How to Respond to Client Emotions

By Cindy Williams
[Classroom to Client]

COVID-19. Social distancing. Quarantine isolation. Quarantine suffocation. Sickness. Death. Loss of work. Loss of income. Racial injustice. Protests. Violence. Politics. Division. All are challenging experiences that are very real in our world right now. Add all of them together, and the resulting emotions of grief, anxiety, sadness, and fear are left to be navigated. Suffering and overwhelm are given fertile ground to cultivate and grow, sometimes unconsciously. We are all affected on some level; some clients realize it, while others do not.

As clients return to your table, the possibility of emotions rising to the surface as you come into contact with the neuromuscular and fascial structures that hold them is inevitable. How, then, can you support your clients when these emotions arise? If you are a new therapist, you might find yourself on uneasy ground or feel unequipped. You are not a psychotherapist, after all. You do, however, possess a special opportunity to shift the tide toward release and healing by using a few simple, appropriate approaches.

What You’ll See

First, it is useful to be equipped with the knowledge to spot typical signs of sympathetic dominance (the perpetuation of the autonomic nervous system’s innate response to threat and fear). Your client may appear agitated. They could also come in lethargic, which is what happens when the stress load becomes too much and the system of protection tires and/or shuts down. You might also observe dilated pupils, shaky hands, excessive sweating, elevated shoulders, clenched jaw, flushed skin, excited gestures, and shallowness or shortness of breath.

What You’ll Hear

While some clients may be able to identify with the emotions that stem from direct concern regarding the social and political climate, it is possible the emotions might come through stories of seemingly unrelated life experiences. Clients may speak of frustration, disappointment, upset, or sadness related to a spouse, coworker, boss, child, or other community member. One of my clients recently described herself as feeling “broken” without being able to point toward a specific origin for her belief.

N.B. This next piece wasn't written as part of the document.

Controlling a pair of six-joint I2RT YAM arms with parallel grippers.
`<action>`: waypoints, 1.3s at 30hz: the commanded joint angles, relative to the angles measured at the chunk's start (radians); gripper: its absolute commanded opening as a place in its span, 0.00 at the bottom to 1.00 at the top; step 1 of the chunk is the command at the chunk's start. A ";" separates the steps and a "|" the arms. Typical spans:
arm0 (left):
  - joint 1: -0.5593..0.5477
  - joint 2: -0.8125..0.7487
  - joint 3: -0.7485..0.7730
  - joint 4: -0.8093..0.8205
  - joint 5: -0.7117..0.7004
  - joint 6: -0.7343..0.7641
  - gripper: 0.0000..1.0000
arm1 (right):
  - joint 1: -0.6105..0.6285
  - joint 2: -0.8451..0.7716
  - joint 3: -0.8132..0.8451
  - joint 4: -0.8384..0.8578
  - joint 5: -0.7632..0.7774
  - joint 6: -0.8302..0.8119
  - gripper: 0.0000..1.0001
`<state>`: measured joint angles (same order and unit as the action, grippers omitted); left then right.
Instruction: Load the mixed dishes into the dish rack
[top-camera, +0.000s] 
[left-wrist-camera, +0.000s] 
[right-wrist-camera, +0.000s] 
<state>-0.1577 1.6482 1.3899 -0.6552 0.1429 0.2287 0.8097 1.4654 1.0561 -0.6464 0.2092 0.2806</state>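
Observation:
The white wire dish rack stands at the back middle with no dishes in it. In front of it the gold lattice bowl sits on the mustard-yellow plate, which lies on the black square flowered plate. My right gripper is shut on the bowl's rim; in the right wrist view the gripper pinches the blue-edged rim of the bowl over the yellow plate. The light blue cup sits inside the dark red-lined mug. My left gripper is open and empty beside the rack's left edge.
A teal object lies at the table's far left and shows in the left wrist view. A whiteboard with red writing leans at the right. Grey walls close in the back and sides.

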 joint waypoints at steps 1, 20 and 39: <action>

Clients might sigh a lot, swear a lot, speak loudly and rapidly, or have a long list of complaints. As long as these aren’t directed at you, it is appropriate to listen and then simply say, “I’m glad you came today to retreat, relax, and take good care of yourself.”

What You’ll Feel

A great way to open a session is to apply a “resting stroke” and quietly feel the inner workings of the body. This involves placing your hands on the client, either cradling the head, holding the feet, or putting one hand on the upper back or neck and one on the sacrum or belly, depending on whether you begin the session prone or supine. Then, simply feel what is under your hands.

Do you feel jitteriness or shaking? How about a rapid pulse or short breath cycle? Is the skin clammy or hot? Notice anything you sense.

Be sure to identify each sensation as coming from the client and separating it from yourself. This helps create an energetic boundary while still being available to the client’s experience. There have been times when I have felt dizzy upon touching a client. Sometimes I’ve had sudden waves of emotion upon initial touch or at points during the session. These experiences are fine as long as you are clear whose emotions are whose.

What You’ll Do

The suggestions presented below are tried-and-true approaches to providing confident comfort and safety within scope of practice at any level of practitioner experience.

Hold Space with Presence

The number-one gift we can give our clients is presence. When we are present, we are with them 100 percent, taking in all that we see, hear, and feel with keen awareness.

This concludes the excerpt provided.